## What to do
Please give back word for word the lines of the material below between the line containing "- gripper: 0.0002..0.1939" and the line containing "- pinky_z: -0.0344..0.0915", inclusive.

## Dataset content
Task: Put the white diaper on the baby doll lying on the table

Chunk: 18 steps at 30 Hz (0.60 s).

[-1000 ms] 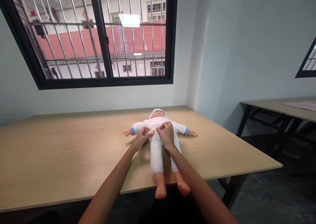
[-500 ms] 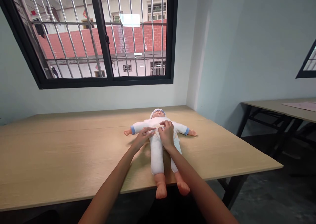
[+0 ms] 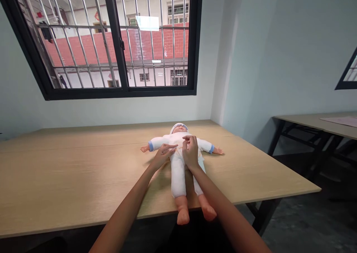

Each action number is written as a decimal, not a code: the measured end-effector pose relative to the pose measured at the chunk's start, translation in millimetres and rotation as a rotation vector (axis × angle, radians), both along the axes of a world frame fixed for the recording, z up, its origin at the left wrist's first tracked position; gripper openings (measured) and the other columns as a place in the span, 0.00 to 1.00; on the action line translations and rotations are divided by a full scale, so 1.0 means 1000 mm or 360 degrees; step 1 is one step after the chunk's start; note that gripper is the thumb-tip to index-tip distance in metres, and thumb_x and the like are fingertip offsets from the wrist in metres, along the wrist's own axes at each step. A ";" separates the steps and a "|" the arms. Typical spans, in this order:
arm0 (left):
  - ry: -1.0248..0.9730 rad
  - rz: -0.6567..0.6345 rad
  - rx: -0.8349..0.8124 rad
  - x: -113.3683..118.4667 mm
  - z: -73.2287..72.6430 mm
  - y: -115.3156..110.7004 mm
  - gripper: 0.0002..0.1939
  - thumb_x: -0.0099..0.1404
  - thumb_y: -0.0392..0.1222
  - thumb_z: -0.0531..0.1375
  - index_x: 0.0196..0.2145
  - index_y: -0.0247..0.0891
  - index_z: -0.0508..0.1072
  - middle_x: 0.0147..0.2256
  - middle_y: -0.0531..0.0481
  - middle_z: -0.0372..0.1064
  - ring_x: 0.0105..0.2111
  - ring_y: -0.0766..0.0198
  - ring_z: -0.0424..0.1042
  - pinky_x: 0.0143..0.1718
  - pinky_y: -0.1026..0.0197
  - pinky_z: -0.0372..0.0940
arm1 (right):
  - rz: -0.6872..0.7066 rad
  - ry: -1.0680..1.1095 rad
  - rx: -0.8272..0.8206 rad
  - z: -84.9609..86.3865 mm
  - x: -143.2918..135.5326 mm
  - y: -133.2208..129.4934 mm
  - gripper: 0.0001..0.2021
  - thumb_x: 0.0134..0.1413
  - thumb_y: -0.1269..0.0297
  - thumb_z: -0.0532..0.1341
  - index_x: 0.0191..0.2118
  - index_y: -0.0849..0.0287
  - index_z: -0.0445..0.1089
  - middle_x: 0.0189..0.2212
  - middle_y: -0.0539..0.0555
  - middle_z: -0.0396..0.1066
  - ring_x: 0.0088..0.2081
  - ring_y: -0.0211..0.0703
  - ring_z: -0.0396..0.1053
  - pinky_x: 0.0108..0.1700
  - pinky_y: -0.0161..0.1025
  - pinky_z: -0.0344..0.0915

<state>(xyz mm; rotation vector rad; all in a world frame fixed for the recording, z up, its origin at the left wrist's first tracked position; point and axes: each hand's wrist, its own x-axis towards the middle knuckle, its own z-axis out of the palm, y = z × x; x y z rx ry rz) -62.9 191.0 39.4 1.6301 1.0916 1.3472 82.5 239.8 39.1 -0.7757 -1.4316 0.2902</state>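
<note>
A baby doll (image 3: pixel 177 176) in white clothes with blue cuffs and a white cap lies on its back on the wooden table (image 3: pixel 83 171), arms spread and bare feet over the front edge. My left hand (image 3: pixel 163 154) rests at the doll's waist on the left, fingers stretched out across its belly. On the right side of the waist, my right hand (image 3: pixel 190 153) has its fingers curled together in a pinch. What lies between those fingertips is too small and covered to make out. Faint yellowish marks show on the white cloth around the waist.
Behind the table stands a pale wall with a barred, dark-framed window (image 3: pixel 122 91). A second table (image 3: pixel 301 119) at the right carries a pinkish sheet (image 3: pixel 341 120). The front table's right corner (image 3: pixel 319 189) juts out over the dark floor.
My right hand has shifted very slightly at the doll's waist, its fingers a little more drawn together. The left hand and the doll stay nearly as they were.
</note>
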 end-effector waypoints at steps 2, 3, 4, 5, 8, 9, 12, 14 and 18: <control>-0.0007 -0.0009 -0.0017 0.001 0.002 -0.002 0.16 0.64 0.50 0.60 0.48 0.44 0.77 0.54 0.45 0.66 0.57 0.52 0.64 0.58 0.55 0.60 | 0.0088 0.0026 0.0023 0.000 0.000 -0.001 0.09 0.53 0.70 0.50 0.39 0.56 0.63 0.40 0.55 0.67 0.41 0.45 0.67 0.47 0.44 0.65; -0.0014 -0.0011 -0.0024 0.001 0.002 -0.002 0.16 0.64 0.50 0.60 0.47 0.44 0.77 0.54 0.45 0.66 0.57 0.51 0.64 0.58 0.55 0.61 | 0.0118 0.0010 0.0009 0.000 -0.001 -0.001 0.09 0.54 0.70 0.50 0.40 0.56 0.63 0.40 0.55 0.68 0.40 0.45 0.67 0.46 0.43 0.65; -0.0023 -0.0008 -0.0029 0.001 0.003 -0.002 0.16 0.64 0.50 0.60 0.47 0.44 0.78 0.54 0.44 0.67 0.57 0.51 0.64 0.58 0.55 0.61 | 0.0129 -0.0019 -0.0025 -0.001 -0.001 0.000 0.10 0.54 0.69 0.49 0.40 0.56 0.63 0.40 0.55 0.68 0.39 0.45 0.68 0.46 0.43 0.65; -0.0030 -0.0002 -0.0036 0.001 0.003 -0.002 0.16 0.63 0.50 0.61 0.46 0.43 0.78 0.54 0.44 0.67 0.57 0.51 0.64 0.57 0.55 0.61 | 0.0112 -0.0052 -0.0071 -0.002 -0.001 0.000 0.10 0.54 0.70 0.48 0.40 0.56 0.63 0.40 0.55 0.69 0.39 0.45 0.68 0.46 0.43 0.64; -0.0021 0.0018 -0.0028 0.001 0.002 -0.001 0.16 0.63 0.51 0.61 0.45 0.43 0.78 0.54 0.44 0.67 0.56 0.50 0.65 0.58 0.54 0.61 | -0.0058 -0.0156 -0.0200 -0.003 -0.002 0.000 0.11 0.55 0.71 0.46 0.39 0.57 0.63 0.39 0.55 0.70 0.39 0.46 0.69 0.47 0.45 0.62; -0.0011 0.0011 -0.0014 0.001 0.002 0.000 0.16 0.62 0.52 0.61 0.44 0.43 0.78 0.53 0.44 0.68 0.56 0.50 0.65 0.58 0.53 0.60 | -0.0128 -0.0186 -0.0221 -0.002 -0.002 0.000 0.11 0.55 0.71 0.46 0.39 0.57 0.63 0.38 0.55 0.70 0.39 0.46 0.69 0.49 0.46 0.61; -0.0018 -0.0033 0.0010 0.000 0.000 0.003 0.18 0.62 0.53 0.61 0.45 0.42 0.78 0.53 0.44 0.68 0.57 0.49 0.64 0.58 0.53 0.60 | -0.0287 -0.0236 -0.0193 0.001 0.000 -0.003 0.11 0.55 0.73 0.46 0.39 0.57 0.63 0.39 0.56 0.71 0.42 0.48 0.68 0.54 0.49 0.56; -0.0062 -0.0017 -0.0038 -0.001 -0.002 0.004 0.21 0.61 0.54 0.61 0.49 0.42 0.76 0.51 0.43 0.69 0.55 0.48 0.65 0.55 0.53 0.63 | -0.0325 -0.0175 -0.0132 0.002 0.002 -0.006 0.11 0.56 0.72 0.46 0.40 0.57 0.62 0.41 0.57 0.70 0.44 0.48 0.67 0.54 0.50 0.56; -0.0185 0.0107 -0.0115 -0.002 -0.008 0.009 0.25 0.61 0.56 0.60 0.51 0.40 0.72 0.46 0.44 0.71 0.49 0.50 0.68 0.51 0.51 0.65 | -0.0130 -0.0146 -0.0057 0.001 0.002 -0.010 0.12 0.56 0.70 0.48 0.46 0.57 0.59 0.45 0.58 0.68 0.41 0.47 0.67 0.49 0.47 0.61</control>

## Result for this exercise
  - gripper: 0.0002..0.1939
  - thumb_x: -0.0099..0.1404
  - thumb_y: -0.0392..0.1222
  - thumb_z: -0.0531..0.1375
  - index_x: 0.0196..0.2145
  - index_y: -0.0247..0.0891
  - index_z: -0.0508..0.1072
  - middle_x: 0.0147..0.2256
  - middle_y: -0.0531..0.0481
  - middle_z: -0.0372..0.1064
  - ring_x: 0.0105..0.2111
  - ring_y: -0.0766..0.0198
  - ring_z: -0.0424..0.1042
  - pinky_x: 0.0143..0.1718
  - pinky_y: -0.1026..0.0197
  - pinky_z: -0.0372..0.0940
arm1 (right):
  - rz: -0.6872..0.7066 rad
  - ry: -1.0680..1.1095 rad
  - rx: -0.8272..0.8206 rad
  - z: -84.9609..86.3865 mm
  - x: -143.2918..135.5326 mm
  - y: -133.2208..129.4934 mm
  - gripper: 0.0001..0.2021
  - thumb_x: 0.0134..0.1413
  - thumb_y: -0.1269..0.0297
  - thumb_z: -0.0532..0.1341
  - index_x: 0.0191..0.2118
  - index_y: -0.0849..0.0287
  - index_z: -0.0445..0.1089
  - middle_x: 0.0189..0.2212
  - middle_y: -0.0539..0.0555
  - middle_z: -0.0396..0.1066
  - ring_x: 0.0088..0.2081
  - ring_y: -0.0211..0.0703
  - ring_z: -0.0396..0.1053
  - pinky_x: 0.0108..0.1700
  - pinky_y: -0.0161..0.1025
  - pinky_z: -0.0344..0.0915

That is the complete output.